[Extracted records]

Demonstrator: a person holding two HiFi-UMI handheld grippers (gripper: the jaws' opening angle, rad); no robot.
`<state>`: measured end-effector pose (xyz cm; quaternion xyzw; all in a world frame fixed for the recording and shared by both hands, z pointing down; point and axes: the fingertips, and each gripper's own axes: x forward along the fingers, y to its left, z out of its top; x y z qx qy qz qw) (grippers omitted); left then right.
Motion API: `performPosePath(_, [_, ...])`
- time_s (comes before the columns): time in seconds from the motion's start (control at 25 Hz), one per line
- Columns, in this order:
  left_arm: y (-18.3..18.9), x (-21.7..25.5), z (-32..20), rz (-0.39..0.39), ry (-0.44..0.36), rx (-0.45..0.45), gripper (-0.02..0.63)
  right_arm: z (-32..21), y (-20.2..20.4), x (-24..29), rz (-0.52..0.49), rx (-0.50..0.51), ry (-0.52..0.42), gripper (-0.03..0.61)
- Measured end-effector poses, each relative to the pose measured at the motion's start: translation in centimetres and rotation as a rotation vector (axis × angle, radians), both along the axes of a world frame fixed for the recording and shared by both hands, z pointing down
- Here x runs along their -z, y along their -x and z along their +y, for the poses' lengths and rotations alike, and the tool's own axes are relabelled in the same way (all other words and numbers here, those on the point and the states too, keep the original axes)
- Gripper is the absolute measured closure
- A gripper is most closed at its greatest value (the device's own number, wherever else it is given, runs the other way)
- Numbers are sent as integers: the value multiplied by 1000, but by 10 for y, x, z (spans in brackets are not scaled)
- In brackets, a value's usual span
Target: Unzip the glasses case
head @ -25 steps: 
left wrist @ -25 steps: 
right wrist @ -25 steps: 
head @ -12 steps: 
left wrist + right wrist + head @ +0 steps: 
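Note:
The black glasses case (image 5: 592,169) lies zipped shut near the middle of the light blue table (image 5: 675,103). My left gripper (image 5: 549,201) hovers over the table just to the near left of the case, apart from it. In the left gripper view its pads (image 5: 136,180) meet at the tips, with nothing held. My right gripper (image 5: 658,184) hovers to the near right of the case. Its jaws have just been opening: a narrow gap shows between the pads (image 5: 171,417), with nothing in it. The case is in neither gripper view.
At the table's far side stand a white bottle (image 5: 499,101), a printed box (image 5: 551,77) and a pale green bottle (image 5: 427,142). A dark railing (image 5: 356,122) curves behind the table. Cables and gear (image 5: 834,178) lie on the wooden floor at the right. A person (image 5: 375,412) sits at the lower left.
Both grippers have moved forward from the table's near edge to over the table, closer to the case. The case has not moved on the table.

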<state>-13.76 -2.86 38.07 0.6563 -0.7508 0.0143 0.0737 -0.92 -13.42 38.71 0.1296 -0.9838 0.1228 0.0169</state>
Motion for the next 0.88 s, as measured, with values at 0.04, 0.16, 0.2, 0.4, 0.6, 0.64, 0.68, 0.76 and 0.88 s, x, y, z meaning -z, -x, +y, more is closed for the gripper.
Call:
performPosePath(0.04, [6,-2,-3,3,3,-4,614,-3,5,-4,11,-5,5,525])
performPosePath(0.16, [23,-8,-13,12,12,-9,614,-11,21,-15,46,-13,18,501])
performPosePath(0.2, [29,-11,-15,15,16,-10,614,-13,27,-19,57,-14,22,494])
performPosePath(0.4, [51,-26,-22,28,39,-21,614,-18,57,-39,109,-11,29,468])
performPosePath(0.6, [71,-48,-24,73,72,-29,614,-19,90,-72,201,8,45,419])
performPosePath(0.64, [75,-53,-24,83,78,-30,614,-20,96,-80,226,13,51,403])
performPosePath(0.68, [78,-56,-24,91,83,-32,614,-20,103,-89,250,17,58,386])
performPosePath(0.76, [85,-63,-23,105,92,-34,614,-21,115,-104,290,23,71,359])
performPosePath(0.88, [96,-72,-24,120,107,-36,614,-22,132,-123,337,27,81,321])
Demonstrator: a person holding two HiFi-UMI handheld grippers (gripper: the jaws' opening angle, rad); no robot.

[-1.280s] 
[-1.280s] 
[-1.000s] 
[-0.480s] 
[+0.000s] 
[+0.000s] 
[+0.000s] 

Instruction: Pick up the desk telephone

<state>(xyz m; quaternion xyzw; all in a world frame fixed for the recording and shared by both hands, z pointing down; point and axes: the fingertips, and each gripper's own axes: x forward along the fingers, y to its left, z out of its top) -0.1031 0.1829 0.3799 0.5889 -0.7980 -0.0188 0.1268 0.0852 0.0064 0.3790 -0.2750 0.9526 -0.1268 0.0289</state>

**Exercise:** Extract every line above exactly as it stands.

**Solved problem:**
Demonstrator: a person holding two HiFi-UMI handheld grippers (gripper: the jaws' opening angle, rad); no robot.
`<state>`: measured end-effector pose (xyz cm; quaternion xyzw; all in a world frame fixed for the recording and shared by both hands, z pointing down; point and axes: the fingertips, and each gripper's own axes: x forward along the fingers, y to its left, z out of its top; x y z qx qy qz qw) (grippers omitted); left then right.
Motion API: `performPosePath(_, [_, ...])`
- time_s (comes before the columns): time in seconds from the motion's start (control at 25 Hz), one per line
- Columns, in this order:
  left_arm: y (-18.3..18.9), x (-21.7..25.5), z (-32..20), rz (-0.39..0.39), ry (-0.44..0.36), rx (-0.45..0.45), gripper (-0.02..0.63)
  right_arm: z (-32..21), y (-20.2..20.4), x (-24..29), rz (-0.52..0.49), rx (-0.50..0.51), ry (-0.52..0.42), gripper (-0.03..0.61)
- Measured end-effector poses, each relative to the pose measured at the motion's start: translation in centimetres and rotation as a rotation vector (axis × angle, radians), both along the axes of a world frame fixed for the recording and shared by both hands, z pointing down
- Here x runs along their -z, y along their -x and z along their +y, for the poses' lengths and rotations alike, and the tool's own axes are relabelled in the same way (all other words and numbers here, those on the point and the states too, keep the original axes)
- Gripper is the absolute measured closure
- A gripper is most closed at its greatest value (the device's own number, wherever else it is given, runs the other way)
- Numbers are sent as integers: the value multiplied by 1000, but by 10 for y, x, z (spans in brackets are not scaled)
- In brackets, a value's usual span
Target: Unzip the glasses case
head @ -25 steps: 
left wrist @ -25 steps: 
right wrist @ -25 steps: 
head @ -12 steps: 
left wrist + right wrist + head @ +0 steps: 
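Note:
The black glasses case (image 5: 592,169) lies zipped shut near the middle of the light blue table (image 5: 675,103). My left gripper (image 5: 549,201) hovers over the table just to the near left of the case, apart from it. In the left gripper view its pads (image 5: 136,180) meet at the tips, with nothing held. My right gripper (image 5: 658,184) hovers to the near right of the case. Its jaws have just been opening: a narrow gap shows between the pads (image 5: 171,417), with nothing in it. The case is in neither gripper view.
At the table's far side stand a white bottle (image 5: 499,101), a printed box (image 5: 551,77) and a pale green bottle (image 5: 427,142). A dark railing (image 5: 356,122) curves behind the table. Cables and gear (image 5: 834,178) lie on the wooden floor at the right. A person (image 5: 375,412) sits at the lower left.
Both grippers have moved forward from the table's near edge to over the table, closer to the case. The case has not moved on the table.
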
<state>-13.76 -2.86 38.07 0.6563 -0.7508 0.0143 0.0737 -0.92 -13.42 38.71 0.1296 -0.9838 0.1228 0.0169</state>
Motion for the next 0.88 s, as measured, with values at 0.04, 0.16, 0.2, 0.4, 0.6, 0.64, 0.68, 0.76 and 0.88 s, x, y, z meaning -z, -x, +y, more is closed for the gripper.
Call:
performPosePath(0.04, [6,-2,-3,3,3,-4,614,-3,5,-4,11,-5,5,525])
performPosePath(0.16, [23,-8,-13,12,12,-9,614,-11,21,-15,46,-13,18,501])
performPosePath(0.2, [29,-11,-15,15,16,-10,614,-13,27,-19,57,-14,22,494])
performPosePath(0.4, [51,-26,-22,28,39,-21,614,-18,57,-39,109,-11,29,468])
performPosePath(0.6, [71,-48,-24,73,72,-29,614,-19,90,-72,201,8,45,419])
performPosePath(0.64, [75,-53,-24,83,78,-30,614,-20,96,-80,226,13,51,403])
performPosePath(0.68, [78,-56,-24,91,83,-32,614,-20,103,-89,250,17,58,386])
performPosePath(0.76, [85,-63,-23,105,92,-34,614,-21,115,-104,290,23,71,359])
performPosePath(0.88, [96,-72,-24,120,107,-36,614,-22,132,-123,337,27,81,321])
Demonstrator: a person holding two HiFi-UMI handheld grippers (gripper: the jaws' opening angle, rad); no robot.

[-1.280s] 
[-1.280s] 
[-1.000s] 
[-0.480s] 
[+0.000s] 
[+0.000s] 
[+0.000s] 

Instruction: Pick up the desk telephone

<state>(xyz m; quaternion xyzw; all in a world frame fixed for the recording and shared by both hands, z pointing down; point and axes: the fingertips, and each gripper's own axes: x forward along the fingers, y to its left, z out of its top) -0.1031 0.1829 0.3799 0.5889 -0.7980 -0.0188 0.1268 0.0852 0.0064 0.3790 -0.2750 0.9526 -0.1268 0.0289</state>

That brings the answer to completion.